» EXERCISE PROMPT: Your copy should hold exactly the lines from the beginning of the listing below through the line with "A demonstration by", without any pictures.
### GIVEN DATA
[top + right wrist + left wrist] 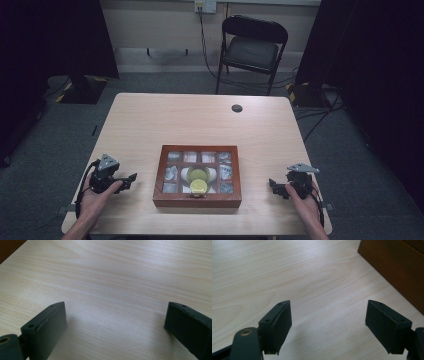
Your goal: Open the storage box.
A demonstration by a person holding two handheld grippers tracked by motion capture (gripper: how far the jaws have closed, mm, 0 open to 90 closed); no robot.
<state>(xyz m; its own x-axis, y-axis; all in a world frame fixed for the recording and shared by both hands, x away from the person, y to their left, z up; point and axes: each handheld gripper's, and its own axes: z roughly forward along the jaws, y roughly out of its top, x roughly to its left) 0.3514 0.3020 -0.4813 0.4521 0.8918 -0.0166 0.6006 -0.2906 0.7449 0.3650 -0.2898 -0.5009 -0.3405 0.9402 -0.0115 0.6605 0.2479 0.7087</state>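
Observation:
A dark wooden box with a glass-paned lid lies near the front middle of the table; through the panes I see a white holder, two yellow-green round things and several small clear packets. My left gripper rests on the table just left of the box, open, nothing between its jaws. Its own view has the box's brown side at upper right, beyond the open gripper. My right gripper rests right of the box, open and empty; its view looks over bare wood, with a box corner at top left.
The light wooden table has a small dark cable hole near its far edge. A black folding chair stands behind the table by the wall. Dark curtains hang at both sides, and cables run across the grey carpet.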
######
» ANSWER TO THIS EXERCISE:
[top + right wrist + left wrist] 
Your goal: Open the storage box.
A demonstration by a person holding two handheld grippers tracked by motion capture (gripper: how far the jaws have closed, mm, 0 open to 90 closed); no robot.

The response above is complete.